- Work instruction: Using the records underneath, tally the lines where the word "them" appears and please give only the count.

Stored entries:
::::::::::
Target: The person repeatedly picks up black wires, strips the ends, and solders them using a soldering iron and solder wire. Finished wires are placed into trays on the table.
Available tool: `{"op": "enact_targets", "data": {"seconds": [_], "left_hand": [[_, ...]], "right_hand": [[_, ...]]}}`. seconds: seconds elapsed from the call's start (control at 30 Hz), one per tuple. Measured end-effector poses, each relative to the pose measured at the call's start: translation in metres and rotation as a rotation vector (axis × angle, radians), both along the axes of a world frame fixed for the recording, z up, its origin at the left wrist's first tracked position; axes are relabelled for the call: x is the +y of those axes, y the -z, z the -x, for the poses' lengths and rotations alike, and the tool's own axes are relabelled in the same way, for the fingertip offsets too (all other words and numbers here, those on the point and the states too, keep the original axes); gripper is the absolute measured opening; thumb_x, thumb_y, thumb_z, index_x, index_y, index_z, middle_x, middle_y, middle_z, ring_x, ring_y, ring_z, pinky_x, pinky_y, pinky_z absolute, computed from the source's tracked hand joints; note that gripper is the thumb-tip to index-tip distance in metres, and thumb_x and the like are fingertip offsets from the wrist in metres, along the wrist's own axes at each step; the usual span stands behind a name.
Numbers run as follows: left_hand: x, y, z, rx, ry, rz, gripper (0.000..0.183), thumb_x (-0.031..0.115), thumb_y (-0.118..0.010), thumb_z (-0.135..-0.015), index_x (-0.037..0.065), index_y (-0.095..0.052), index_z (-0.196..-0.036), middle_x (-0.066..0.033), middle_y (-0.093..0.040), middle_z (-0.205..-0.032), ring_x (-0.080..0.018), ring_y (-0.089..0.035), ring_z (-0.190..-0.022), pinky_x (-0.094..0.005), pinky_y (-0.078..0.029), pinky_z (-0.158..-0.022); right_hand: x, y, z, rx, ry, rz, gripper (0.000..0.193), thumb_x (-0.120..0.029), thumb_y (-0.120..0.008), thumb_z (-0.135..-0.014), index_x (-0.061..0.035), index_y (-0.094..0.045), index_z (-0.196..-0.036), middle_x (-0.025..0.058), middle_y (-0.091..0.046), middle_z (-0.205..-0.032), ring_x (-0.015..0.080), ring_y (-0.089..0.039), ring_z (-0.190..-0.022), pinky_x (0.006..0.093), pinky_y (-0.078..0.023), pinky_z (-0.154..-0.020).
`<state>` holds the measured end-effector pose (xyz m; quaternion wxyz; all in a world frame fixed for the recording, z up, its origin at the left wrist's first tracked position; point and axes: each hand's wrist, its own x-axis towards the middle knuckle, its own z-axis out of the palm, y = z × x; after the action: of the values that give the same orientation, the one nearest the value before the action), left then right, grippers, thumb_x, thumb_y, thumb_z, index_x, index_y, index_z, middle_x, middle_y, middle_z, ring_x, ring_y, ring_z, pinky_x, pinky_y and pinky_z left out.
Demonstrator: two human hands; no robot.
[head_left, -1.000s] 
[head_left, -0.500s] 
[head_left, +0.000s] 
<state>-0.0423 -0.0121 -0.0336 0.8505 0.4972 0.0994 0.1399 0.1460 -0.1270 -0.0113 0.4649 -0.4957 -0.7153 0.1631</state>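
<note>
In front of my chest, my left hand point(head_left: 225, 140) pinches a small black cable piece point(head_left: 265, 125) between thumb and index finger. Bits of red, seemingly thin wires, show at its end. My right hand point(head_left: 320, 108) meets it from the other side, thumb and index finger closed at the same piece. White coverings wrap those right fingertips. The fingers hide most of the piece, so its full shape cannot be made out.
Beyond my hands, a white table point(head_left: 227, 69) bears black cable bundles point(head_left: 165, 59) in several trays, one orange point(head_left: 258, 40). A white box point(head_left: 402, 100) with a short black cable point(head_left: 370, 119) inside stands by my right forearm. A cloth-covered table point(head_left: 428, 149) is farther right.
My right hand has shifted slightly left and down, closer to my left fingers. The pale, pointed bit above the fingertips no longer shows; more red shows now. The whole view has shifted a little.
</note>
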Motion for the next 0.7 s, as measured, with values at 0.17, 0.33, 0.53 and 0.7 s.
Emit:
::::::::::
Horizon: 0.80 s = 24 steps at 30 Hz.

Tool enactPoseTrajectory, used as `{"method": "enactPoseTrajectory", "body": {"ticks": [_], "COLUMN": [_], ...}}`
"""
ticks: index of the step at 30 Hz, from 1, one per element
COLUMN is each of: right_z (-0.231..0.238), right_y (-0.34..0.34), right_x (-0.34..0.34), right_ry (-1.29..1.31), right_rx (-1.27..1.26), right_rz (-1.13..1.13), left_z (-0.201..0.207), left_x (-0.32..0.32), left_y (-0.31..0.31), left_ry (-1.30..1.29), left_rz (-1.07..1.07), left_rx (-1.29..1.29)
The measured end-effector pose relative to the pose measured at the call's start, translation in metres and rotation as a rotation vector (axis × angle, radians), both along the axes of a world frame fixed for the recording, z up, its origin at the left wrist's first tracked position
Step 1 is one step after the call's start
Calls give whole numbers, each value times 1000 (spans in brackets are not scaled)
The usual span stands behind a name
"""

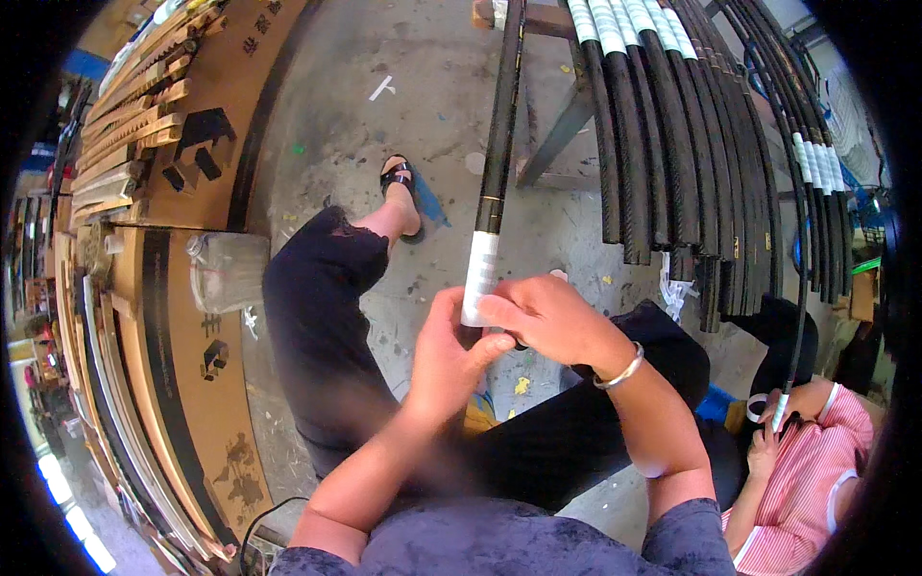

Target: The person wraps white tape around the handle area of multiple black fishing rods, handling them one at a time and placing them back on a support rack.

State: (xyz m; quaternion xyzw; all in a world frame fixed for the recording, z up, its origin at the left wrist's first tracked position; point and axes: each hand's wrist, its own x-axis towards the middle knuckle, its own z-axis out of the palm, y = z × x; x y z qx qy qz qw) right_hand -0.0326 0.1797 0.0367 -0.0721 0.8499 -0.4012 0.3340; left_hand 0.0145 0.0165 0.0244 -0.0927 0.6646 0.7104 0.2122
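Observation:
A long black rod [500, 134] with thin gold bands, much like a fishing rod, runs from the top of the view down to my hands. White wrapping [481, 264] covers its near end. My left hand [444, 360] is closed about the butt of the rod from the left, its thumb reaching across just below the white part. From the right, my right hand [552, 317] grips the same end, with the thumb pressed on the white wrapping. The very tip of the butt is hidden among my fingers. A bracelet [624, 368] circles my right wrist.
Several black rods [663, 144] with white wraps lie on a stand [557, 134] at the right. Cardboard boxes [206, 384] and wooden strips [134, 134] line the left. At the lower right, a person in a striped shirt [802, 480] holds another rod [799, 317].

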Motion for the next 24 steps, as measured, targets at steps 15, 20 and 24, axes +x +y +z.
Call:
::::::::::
- Response area: 2